The reason why I think ~3% for some kind of God and ~1% for some kind of religion aren't crazy numbers (although, I repeat, my own estimates of the probabilities are much lower) is that there is a credible argument to be made that if something is seriously believed by a large number of very clever and well informed people then you shouldn't assign it a very low probability. I don't think this argument is actually correct, but it's got some plausibility to it and I've seen versions of it taken very seriously by big-name LW participants. Accordingly, I think it would be unsurprising and not-crazy if, say, 10% of LW allowed a 10% probability for God's existence on the basis that maybe something like 10% of (e.g.) first-rate scientists or philosophers believe in God.
The links to the public data given at the end appear to be broken. They give internal links to Less Wrong instead of redirecting to Slate Star Codex. These links should work:
sav xls csv
Fixed.
Not quite. The averages might roughly work, but the correlations appear off. For instance this:
Is about half of what you'd expect.
Maybe this is as expected?
"Finally, at the end of the survey I had a question offering respondents a chance to cooperate (raising the value of a potential monetary prize to be given out by raffle to a random respondent) or defect (decreasing the value of the prize, but increasing their own chance of winning the raffle). 73% of effective altruists cooperated compared to 70% of others - an insignificant difference."

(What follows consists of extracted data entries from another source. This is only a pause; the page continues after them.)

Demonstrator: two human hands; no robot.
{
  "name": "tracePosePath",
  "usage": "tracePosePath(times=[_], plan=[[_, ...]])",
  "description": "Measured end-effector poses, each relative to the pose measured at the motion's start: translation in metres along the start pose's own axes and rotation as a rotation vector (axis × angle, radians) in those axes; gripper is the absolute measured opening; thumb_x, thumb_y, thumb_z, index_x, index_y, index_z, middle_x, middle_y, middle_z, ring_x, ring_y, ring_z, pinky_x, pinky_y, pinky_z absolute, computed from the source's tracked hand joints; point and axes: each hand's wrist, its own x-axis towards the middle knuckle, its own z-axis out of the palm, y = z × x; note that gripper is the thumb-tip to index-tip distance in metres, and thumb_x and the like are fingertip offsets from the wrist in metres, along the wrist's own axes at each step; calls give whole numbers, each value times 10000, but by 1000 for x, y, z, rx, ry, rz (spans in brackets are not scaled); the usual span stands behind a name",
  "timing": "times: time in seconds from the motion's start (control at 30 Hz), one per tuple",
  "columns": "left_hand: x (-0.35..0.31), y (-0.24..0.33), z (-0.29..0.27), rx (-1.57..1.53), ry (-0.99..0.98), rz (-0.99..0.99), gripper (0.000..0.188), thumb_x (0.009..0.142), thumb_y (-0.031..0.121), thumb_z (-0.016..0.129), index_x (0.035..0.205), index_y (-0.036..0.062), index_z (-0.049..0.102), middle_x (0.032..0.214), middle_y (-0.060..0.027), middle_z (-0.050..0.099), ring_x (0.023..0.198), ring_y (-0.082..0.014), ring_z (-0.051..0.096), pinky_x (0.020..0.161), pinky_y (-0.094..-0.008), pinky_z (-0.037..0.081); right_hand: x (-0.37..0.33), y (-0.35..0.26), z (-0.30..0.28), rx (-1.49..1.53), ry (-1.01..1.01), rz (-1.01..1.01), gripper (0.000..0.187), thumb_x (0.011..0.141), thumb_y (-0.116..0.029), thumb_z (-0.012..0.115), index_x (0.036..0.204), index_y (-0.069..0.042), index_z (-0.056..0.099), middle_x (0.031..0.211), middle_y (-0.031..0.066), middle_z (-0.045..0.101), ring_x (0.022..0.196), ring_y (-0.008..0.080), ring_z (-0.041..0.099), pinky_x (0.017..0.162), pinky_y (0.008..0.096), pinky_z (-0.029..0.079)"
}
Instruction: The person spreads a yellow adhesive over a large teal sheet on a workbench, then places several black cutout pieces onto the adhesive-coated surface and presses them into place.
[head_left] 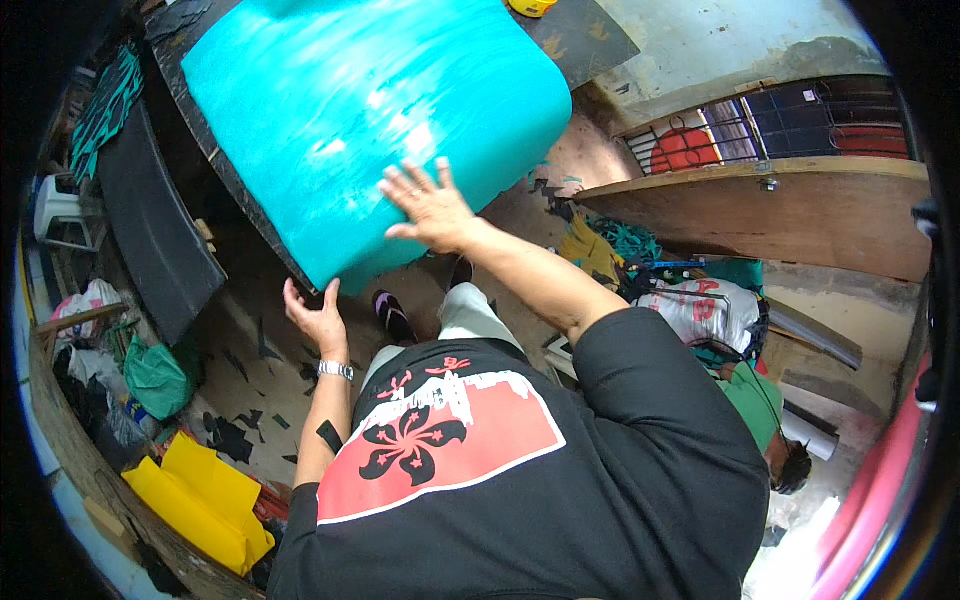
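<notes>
A large glossy turquoise sheet (330, 140) lies over a dark table (228, 178), its right side and near edge curving down past the tabletop. My right hand (432, 210) rests on the sheet near its front edge, palm down with fingers spread. At the sheet's near left corner is my left hand (320, 318), wearing a metal watch (335, 369). Its thumb and fingers stand apart around the corner, and the thumb seems to touch the sheet. Whether the left fingers press on the table edge beneath cannot be made out.
A black curved panel (160, 225) stands left of the table, near a white plastic stool (68, 212). Yellow sheeting (200, 495) lies lower left. Scraps (230, 437) litter the floor. To the right are a wooden board (800, 205), a white sack (705, 310) and a person in green (755, 405).
</notes>
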Motion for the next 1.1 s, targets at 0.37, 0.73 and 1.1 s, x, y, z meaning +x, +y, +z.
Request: tracePosePath(times=[0.37, 0.73, 1.1], plan=[[11, 157, 112, 135, -864, 964, 613, 871, 219, 714, 1421, 84, 478, 1478, -142, 472, 1339, -337, 468, 1110, -452, 380, 42, 195, -85, 402, 125, 407, 533, 921, -588, 563, 1268, -200, 676, 1430, 170, 511, 1355, 331, 436, 1099, 574, 319], [20, 193, 159, 101, -701, 843, 488, 823, 103, 727, 1298, 110, 615, 1342, -52, 588, 1150, -256, 570, 965, -392, 457, 179, 486, -160, 311, -72, 750, 924, 738, -837, 577, 1452, -252, 513, 1535, 248, 376, 1388, 343, 440, 1100, 472, 402], [21, 199, 164, 64, -648, 732, 393, 788, 110, 760, 1174, 105, 685, 1230, -60, 653, 1055, -249, 618, 922, -388, 467, 256, 543, -121, 209, -269, 855, 1198, 787, -932, 222, 1462, 41, 402, 1519, 298, 348, 1473, 338, 288, 1207, 423, 223]])
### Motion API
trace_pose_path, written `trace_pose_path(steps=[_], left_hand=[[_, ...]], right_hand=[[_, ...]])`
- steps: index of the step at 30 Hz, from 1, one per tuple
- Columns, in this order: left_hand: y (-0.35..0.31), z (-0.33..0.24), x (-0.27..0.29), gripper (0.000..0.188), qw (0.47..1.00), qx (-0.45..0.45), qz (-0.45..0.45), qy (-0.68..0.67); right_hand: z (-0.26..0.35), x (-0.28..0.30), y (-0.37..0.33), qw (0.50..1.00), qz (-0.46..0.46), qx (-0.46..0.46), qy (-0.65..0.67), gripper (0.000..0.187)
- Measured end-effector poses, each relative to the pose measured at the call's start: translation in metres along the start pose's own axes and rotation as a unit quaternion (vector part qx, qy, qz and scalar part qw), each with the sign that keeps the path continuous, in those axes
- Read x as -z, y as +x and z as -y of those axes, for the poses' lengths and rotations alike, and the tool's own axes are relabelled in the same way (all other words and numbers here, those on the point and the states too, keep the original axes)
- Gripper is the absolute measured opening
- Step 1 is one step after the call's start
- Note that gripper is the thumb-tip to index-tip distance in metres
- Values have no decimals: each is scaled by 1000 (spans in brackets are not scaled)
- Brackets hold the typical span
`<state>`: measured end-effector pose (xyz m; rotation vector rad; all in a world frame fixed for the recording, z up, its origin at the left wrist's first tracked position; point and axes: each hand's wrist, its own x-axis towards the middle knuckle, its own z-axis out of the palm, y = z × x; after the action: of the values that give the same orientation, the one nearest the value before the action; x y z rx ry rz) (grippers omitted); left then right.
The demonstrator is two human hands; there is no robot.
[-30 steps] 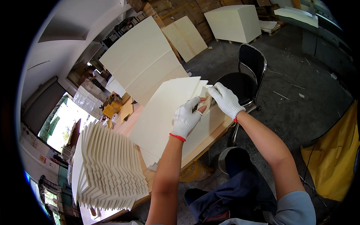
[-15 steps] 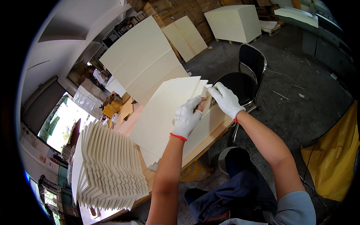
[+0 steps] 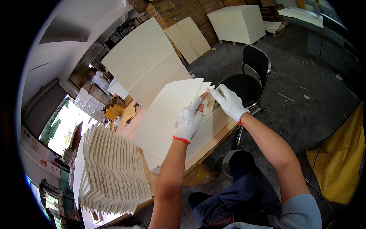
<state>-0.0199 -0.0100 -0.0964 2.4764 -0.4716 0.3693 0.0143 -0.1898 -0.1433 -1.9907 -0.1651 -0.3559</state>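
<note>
Cream board sheets point(image 3: 164, 110) lie in a slightly fanned stack on the table in front of me. My left hand point(image 3: 189, 120), in a white knitted glove with bare fingertips, rests at the stack's right part. Its index finger is stretched along the sheet edges and the fingers are apart. Across from it, my right hand point(image 3: 230, 102), in a like glove, has its bent fingers closed at the right corner of the sheets. A narrow folded-up strip of board shows between the two hands; the right fingertips are partly hidden.
Many zigzag-folded cream boards point(image 3: 114, 171) stand at the table's point(image 3: 225, 133) left end. Taller board stacks point(image 3: 146, 61) rise behind it. A black chair point(image 3: 244, 86) stands right of the table, and a yellow cloth point(image 3: 339, 160) hangs farther right. Another person point(image 3: 100, 81) is far left.
My left index finger has straightened and moved up along the sheet edges, and the fingers have spread. My right hand has barely shifted. The distant person has moved slightly.
</note>
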Motion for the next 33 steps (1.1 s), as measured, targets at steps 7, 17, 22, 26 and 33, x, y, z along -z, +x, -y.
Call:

Assuming an EA thinks they will use the money better than the typical other winner, the most altruistic thing to do could be to increase their chances of winning, even at the cost of a lower prize. Or maybe they like the person putting up the prize, in which case they would prefer it to be smaller.
You mention a "very confused secular humanist." What other answers did that person provide that mark him/her/zer as confused?

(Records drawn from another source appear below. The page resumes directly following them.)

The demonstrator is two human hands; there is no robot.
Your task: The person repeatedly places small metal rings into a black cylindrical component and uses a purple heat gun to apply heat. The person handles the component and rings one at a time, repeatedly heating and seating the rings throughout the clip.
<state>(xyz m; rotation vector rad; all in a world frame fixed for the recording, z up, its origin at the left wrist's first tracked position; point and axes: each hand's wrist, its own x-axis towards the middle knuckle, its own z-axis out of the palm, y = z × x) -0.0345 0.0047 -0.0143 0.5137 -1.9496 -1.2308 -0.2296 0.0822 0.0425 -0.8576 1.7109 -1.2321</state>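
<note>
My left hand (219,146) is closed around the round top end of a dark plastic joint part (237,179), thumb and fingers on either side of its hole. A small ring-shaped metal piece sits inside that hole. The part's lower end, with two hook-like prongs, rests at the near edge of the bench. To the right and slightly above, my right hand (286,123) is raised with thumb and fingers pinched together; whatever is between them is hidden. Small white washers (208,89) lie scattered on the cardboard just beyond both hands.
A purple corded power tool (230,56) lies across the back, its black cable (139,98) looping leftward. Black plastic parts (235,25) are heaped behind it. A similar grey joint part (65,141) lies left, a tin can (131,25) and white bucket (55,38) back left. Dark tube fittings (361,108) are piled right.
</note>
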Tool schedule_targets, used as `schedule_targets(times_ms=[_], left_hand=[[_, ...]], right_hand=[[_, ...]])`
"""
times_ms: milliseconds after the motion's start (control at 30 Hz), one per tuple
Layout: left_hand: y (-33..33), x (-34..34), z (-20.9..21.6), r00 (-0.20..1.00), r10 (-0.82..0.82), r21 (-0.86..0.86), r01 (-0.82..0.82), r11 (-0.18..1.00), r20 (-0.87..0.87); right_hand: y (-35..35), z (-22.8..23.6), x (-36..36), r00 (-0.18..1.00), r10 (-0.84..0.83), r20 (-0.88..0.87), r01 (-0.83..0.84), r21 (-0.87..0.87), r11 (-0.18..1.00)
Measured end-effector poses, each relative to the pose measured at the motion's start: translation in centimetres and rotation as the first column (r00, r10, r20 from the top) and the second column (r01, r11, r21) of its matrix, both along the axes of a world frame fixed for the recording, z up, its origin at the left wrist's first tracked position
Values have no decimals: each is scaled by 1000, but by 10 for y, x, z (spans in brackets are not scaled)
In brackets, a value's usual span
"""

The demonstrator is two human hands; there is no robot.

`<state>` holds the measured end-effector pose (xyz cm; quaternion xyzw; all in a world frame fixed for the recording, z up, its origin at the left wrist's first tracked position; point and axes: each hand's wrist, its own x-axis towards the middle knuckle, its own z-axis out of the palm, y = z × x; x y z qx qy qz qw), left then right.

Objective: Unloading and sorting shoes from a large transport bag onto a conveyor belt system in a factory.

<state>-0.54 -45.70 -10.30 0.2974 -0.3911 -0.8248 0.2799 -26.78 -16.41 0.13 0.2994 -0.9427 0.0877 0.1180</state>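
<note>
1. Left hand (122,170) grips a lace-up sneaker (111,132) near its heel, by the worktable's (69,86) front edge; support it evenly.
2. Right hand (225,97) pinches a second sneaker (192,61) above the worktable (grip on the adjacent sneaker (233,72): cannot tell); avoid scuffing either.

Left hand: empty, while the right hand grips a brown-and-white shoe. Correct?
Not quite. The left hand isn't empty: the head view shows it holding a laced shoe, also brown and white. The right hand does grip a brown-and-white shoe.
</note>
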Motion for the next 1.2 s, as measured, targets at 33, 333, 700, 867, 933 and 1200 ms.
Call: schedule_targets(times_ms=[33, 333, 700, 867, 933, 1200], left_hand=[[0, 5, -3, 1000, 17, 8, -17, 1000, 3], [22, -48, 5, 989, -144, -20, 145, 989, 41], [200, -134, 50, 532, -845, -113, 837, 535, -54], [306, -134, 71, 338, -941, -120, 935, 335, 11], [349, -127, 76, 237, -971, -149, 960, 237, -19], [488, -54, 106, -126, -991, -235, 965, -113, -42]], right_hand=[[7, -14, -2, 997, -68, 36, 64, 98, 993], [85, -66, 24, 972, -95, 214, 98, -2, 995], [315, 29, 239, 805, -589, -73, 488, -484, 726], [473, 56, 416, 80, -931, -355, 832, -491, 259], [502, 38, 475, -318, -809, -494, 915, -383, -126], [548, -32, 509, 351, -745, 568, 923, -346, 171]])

People were supposed to fill out the religion field if they are theist. If a secular humanist field out that field it suggest that he's confused.
That dichotomy leaves no space for non-theistic religions. What if a secular humanist simpathizes with Taoism or Buddhism?
Or non-religious theists, for that matter.
In that case he would have put Taoism or Buddhism into the box instead of secular humanist. But you are right that the question is formed in a way to discourage non-theistic religions from being reported.